AI Summary
[DOCUMENT_TYPE: instructional_content]
**What This Document Is**
These are lecture notes from EVAL 6970, a graduate-level course on Research on Evaluation at Western Michigan University. The notes specifically focus on advanced meta-analytic techniques, moving beyond basic meta-analysis to explore methods for investigating the factors that explain differences in study results. Key topics covered include meta-regression – a statistical approach for examining how study characteristics relate to effect sizes – and the handling of complex data structures within meta-analysis. The material appears to be based on a lecture delivered in Spring 2011.
**Why This Document Matters**
This resource is invaluable for graduate students and researchers in fields like education, psychology, public health, and social work who utilize or plan to utilize meta-analysis in their research. It’s particularly helpful for those seeking to understand how to account for variability *between* studies, rather than simply calculating an overall average effect. Anyone preparing to conduct a meta-analysis involving multiple potential moderator variables, or working with datasets that have non-independent observations, will find this a useful reference. It’s best used as a companion to a core meta-analysis course or textbook.

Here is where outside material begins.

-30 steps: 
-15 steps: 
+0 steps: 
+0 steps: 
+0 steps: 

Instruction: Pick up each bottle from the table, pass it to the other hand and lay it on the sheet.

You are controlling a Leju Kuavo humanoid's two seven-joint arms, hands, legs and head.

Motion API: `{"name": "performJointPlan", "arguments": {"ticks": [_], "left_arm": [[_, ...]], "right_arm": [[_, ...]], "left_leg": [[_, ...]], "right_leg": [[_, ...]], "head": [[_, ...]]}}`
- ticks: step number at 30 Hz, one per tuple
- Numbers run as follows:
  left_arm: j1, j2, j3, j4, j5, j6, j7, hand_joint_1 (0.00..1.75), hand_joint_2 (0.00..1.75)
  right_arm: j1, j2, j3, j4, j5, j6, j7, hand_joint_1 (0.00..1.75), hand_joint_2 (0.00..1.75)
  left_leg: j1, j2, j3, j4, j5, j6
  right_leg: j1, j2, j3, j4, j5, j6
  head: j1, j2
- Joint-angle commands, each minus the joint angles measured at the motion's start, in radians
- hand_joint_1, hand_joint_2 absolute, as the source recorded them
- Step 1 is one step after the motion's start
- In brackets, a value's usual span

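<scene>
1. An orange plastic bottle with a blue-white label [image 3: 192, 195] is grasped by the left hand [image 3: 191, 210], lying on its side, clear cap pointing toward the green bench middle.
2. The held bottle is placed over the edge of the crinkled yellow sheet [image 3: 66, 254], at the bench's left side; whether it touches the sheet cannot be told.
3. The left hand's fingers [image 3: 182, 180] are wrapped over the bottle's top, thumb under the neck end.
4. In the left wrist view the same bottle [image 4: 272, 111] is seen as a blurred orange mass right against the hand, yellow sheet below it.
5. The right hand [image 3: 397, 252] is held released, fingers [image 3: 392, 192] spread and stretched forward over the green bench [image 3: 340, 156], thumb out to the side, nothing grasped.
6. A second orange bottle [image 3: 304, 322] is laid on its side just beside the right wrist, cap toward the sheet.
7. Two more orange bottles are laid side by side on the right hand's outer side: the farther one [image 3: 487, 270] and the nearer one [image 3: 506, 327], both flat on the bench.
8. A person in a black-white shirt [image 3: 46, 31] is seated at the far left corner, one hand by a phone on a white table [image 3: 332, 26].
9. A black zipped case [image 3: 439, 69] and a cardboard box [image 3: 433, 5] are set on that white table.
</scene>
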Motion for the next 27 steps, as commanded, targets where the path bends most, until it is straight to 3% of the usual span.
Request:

**Common Limitations or Challenges**
These notes represent a specific lecture and do not constitute a comprehensive textbook on meta-analysis. They do not provide step-by-step instructions for performing these analyses in statistical software. The notes also assume a foundational understanding of basic statistical concepts, including regression and ANOVA. While examples are referenced, the specific datasets and results used in illustration are not fully detailed within this preview.
**What This Document Provides**
* An overview of the purpose and application of meta-regression.
* Discussion of recommended ratios for the number of studies to covariates in meta-regression.
* Presentation of fixed-effect model outputs, including regression tables and ANOVA information.
* Exploration of random-effects models and their application to meta-regression.
* Analysis of variance components within and between studies.
* Discussion of the proportion of variance explained by covariates.
* Reference to an in-class activity utilizing specific data for practical application.